The White House tried to defend Trump completely caving to the NRA. It did not go well.

Faced with tough questions about Trump's new school safety proposal, Sarah Sanders had few answers.


During the White House news briefing on Monday, Press Secretary Sarah Huckabee Sanders struggled to deal with a series of questions about President Trump’s new school safety proposal — one that contains precisely zero provisions opposed by the NRA, and that represents an about-face from what he said in the wake of the Parkland school shooting, when he met with survivors and vowed he’d work to raise the minimum age for purchasing assault weapons to 21.

The first gun-related question Sanders fielded was about whether “there’s a single thing in this proposal from the president that is not supported by the NRA.” The press secretary tried to dodge it with a bit of trickery, claiming that while Trump may not be endorsing an AR-15 minimum purchase age increase, he could still end up doing so it a new federal commission determines it’s a good idea.

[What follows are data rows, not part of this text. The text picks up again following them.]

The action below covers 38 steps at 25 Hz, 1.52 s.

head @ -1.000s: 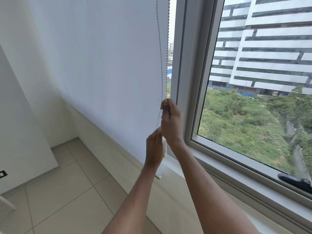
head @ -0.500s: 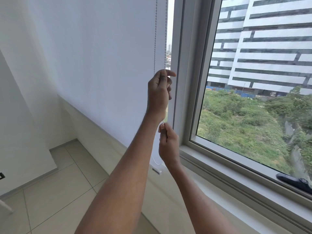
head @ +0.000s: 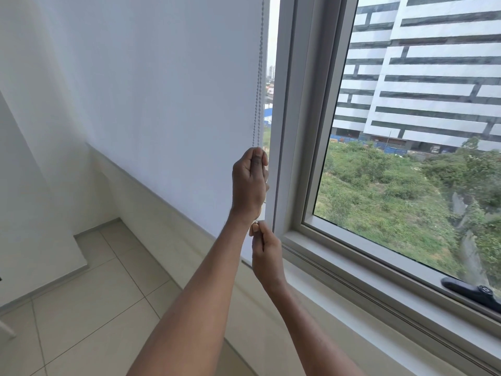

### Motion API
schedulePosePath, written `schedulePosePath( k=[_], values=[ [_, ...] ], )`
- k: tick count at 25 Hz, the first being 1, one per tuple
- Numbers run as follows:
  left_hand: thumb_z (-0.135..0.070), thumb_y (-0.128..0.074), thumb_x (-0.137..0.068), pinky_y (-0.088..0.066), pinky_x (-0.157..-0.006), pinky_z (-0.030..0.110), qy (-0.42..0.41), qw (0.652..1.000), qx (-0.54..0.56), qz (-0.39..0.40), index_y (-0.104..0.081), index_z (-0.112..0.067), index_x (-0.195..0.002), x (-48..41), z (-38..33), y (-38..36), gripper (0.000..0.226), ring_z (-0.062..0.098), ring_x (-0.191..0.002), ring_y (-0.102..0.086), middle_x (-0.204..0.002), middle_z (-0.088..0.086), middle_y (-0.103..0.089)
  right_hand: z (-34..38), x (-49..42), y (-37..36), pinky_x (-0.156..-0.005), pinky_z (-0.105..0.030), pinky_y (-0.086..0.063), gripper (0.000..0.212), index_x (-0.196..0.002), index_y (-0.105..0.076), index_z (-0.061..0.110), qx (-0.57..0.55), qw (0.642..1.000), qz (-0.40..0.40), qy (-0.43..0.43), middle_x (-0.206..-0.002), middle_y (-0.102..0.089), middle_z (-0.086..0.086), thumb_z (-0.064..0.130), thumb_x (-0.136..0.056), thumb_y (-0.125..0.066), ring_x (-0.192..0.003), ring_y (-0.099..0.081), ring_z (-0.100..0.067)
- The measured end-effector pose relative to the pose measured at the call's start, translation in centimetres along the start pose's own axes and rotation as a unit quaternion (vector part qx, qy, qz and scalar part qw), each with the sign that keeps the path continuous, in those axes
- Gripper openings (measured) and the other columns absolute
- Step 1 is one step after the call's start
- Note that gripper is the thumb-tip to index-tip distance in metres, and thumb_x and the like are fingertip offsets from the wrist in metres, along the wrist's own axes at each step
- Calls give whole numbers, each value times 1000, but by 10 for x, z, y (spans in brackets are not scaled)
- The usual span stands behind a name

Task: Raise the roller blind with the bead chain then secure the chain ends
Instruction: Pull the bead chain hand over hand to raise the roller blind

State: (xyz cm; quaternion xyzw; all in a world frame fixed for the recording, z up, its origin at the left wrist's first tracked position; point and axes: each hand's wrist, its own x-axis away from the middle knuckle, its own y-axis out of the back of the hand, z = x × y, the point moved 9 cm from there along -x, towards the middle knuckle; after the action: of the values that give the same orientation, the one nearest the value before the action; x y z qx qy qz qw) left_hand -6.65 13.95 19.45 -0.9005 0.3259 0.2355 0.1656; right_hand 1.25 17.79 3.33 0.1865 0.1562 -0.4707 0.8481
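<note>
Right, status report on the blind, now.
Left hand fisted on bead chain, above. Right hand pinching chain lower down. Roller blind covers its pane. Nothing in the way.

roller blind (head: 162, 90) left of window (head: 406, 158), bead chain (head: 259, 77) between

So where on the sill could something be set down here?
Bare sill runs from the right hand to the black handle. It is crowded at the frame's left edge, where both hands, left hand above, grip the chain beside the blind.
</note>
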Motion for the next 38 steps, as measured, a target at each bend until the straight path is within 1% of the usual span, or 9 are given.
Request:
schedulePosePath(
  k=[2, 4, 6, 12, 15, 21, 27, 33, 38],
  values=[
    [-23, -39, -117, -27, -42, 17, 12, 1000, -10, 2, -47, -17, -79, 10, 15, 4, 39, 5, -47, -26, -56, -15, -33, -20, 8, -7, -66, -39, -44, 30, -103, -65, 21, -41, 996, 52, -61, -69, -56, 13, 13, -114, -38, -62, -51, -10],
    [-25, -40, -117, -28, -43, 18, 26, 999, -26, 0, -46, -19, -78, 19, 30, 8, 39, 5, -48, -27, -56, -15, -34, -24, 10, -2, -97, -45, -56, 36, -137, -65, 15, -42, 993, 65, -86, -108, -78, 5, 16, -118, -35, -103, -75, -16],
    [-26, -40, -116, -32, -47, 20, 32, 999, -45, -2, -47, -23, -76, 27, 41, 11, 41, 6, -49, -32, -56, -15, -38, -3, -4, 17, -113, -42, -51, 38, -145, -61, 11, -54, 996, 15, -64, -130, -74, -5, 15, -118, -34, -128, -68, -22],
    [-22, -43, -115, -32, -52, 30, 60, 996, -67, 0, -45, -29, -70, 45, 64, 7, 46, 8, -52, -35, -53, -15, -42, 150, -103, 27, -73, -38, -61, 29, -121, -65, 12, -156, 984, 18, 87, -96, -76, -7, 21, -116, -37, -79, -74, -22],
    [-26, -41, -116, -30, -48, 23, 69, 995, -66, -7, -47, -33, -70, 48, 64, 7, 47, 4, -46, -34, -51, -18, -39, 186, -129, 27, -51, -32, -42, 30, -97, -65, 21, -118, 986, 2, 122, -69, -56, 2, 23, -113, -40, -54, -49, -17],
    [-18, -40, -115, -30, -47, 13, 54, 998, -30, 6, -54, -36, -71, 61, 57, -1, 50, 3, -42, -38, -49, -20, -42, 175, -122, 34, -51, -39, -32, 32, -83, -53, 22, -84, 982, -69, 155, -61, -34, 0, 23, -113, -40, -54, -30, -21],
    [-20, -40, -116, -36, -48, 25, 68, 995, -64, 27, -53, -31, -69, 80, 73, 8, 50, 9, -45, -40, -50, -11, -47, 146, -104, 30, -51, -37, -28, 30, -85, -51, 21, -57, 985, -62, 148, -62, -34, 6, 16, -112, -39, -54, -30, -23],
    [-26, -40, -115, -62, -100, 44, 104, 993, -48, -31, -76, -10, -123, 73, 81, 42, 40, 19, -109, -77, -118, 8, -81, 92, -78, 32, -56, -32, -31, 27, -86, -53, 13, -36, 992, -69, 104, -64, -42, 13, 9, -111, -44, -59, -39, -14],
    [-25, -31, -118, -58, -109, 43, -19, 999, -4, 43, -69, -4, -134, 14, -9, 8, 46, 25, -116, -77, -129, 13, -78, 48, -43, 21, -58, -31, -32, 28, -85, -52, 13, -29, 995, -56, 75, -61, -46, 19, 2, -109, -42, -57, -37, -9]
  ],
)
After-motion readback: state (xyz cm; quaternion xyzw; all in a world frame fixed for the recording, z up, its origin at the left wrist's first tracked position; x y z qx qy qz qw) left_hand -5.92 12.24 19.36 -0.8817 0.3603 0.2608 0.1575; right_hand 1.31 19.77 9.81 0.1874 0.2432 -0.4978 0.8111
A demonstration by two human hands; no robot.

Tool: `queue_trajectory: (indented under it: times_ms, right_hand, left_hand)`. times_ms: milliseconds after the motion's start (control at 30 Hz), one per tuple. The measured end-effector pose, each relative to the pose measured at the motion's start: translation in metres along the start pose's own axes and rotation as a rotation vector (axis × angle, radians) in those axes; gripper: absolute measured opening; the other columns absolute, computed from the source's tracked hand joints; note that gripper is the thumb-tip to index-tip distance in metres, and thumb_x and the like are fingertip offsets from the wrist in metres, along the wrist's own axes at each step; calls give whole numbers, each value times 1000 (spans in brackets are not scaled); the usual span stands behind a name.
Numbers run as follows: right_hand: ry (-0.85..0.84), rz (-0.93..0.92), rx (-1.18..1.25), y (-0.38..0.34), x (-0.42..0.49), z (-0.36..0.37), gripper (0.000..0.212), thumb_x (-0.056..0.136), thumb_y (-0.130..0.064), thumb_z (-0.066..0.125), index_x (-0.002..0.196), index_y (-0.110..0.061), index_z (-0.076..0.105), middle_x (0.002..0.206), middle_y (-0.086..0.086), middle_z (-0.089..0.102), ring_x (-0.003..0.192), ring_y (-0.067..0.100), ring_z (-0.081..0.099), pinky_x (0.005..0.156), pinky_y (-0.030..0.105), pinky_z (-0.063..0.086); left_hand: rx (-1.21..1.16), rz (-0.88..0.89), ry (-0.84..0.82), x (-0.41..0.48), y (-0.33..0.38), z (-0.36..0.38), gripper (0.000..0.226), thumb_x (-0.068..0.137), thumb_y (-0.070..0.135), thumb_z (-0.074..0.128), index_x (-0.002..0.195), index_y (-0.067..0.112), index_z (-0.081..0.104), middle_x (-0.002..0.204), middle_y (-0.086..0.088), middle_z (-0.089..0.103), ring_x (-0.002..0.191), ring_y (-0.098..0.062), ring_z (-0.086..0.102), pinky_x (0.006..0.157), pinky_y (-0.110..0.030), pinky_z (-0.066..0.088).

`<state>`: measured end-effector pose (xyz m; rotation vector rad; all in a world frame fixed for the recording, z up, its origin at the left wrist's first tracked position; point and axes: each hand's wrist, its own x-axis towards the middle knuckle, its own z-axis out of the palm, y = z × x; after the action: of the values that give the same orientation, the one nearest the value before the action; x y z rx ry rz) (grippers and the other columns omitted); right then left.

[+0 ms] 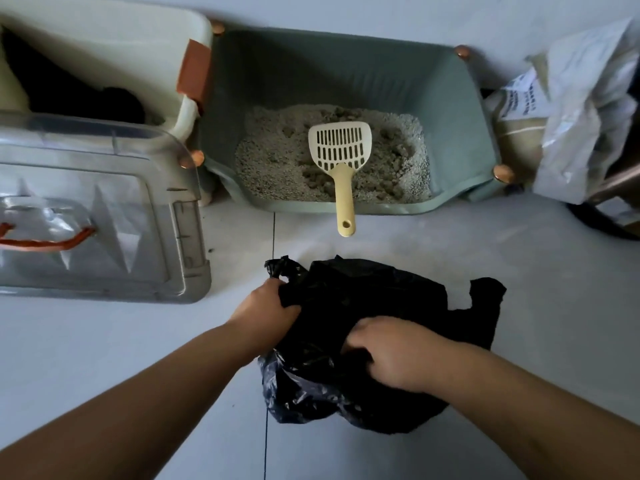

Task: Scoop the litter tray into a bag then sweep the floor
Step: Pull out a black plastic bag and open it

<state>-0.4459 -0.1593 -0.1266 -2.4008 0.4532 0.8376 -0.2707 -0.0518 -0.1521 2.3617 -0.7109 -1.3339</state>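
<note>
A pale tiled floor (450, 244) was seen, crossed by a dark grout line. A green litter tray (460, 109) was set on it at the far side. A cream bin (104, 39) was placed just left of the tray, with a clear plastic lid (121, 216) nearer. A printed sack (581, 116) was stood at right. A crumpled black plastic bag (381, 289) was laid near the tray's front.

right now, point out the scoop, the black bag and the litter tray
scoop (340, 147), head view, slotted blade
black bag (381, 289), head view, crumpled top
litter tray (346, 71), head view, back wall
</note>
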Motion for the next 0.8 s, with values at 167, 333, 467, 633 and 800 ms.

Next, Sanders was asked why Trump called for the creation of the aforementioned commission to study gun violence in schools just hours after he mocked commissions of that sort during a rally in Pennsylvania.

“Less than 24 hours after ridiculing the idea of blue ribbon commissions — he said, ‘all they do it talk and talk and talk, and then two hours later they write a report’ — and then on this issue, a commission is okay? Why?” a reporter asked her.

Sanders again dodged, saying, “Look, the president doesn’t just have one piece of this plan. There are a number of things that he is pushing forward that are very tangible.”

Later, Sanders was asked about the disconnect between Trump’s comments call for the minimum age for assault weapons purchases to be raised during his meeting with Parkland survivors, and his new plan, which does not include any proposal to change purchase ages.

“The president, here in the White House, met with six students from Parkland, Florida, and said specifically that he would ‘go strong’ on the age limits. And this proposal doesn’t have the president stepping forward and demanding action on the age limits. Why is the president backing away from that promise to those six students?” a reporter asked.

Sanders’ response was that while the president personally supports raising the age, “We’re pushing forward on the things that have support.”

But as another reporter mentioned later, polling consistently shows upwards of 75 percent of Americans in favor raising the age for assault weapons purchases. Nonetheless, Trump tweeted earlier Monday that there is “not much political support (to put it mildly)” for the proposal.

Sanders dismissed the disconnect between Trump’s comments and the polling by claiming that his tweet referred to “Congress, who actually has the ability to make law — not online polls.”

Ironically, on February 22 — eight days after the Parkland shooting — Trump held a bipartisan meeting with members of Congress in which he chastized members for being owned by the NRA and asserted that he, by contrast, would not be intimidated. (The NRA spent $30 million to get Trump elected.)

“They do have great power, I agree with that,” Trump said during the meeting. “They have great power over you people. They have less power over me. What do I need?”

Despite his posturing, the next day Trump gave a speech at CPAC in which he parroted the NRA’s talking points.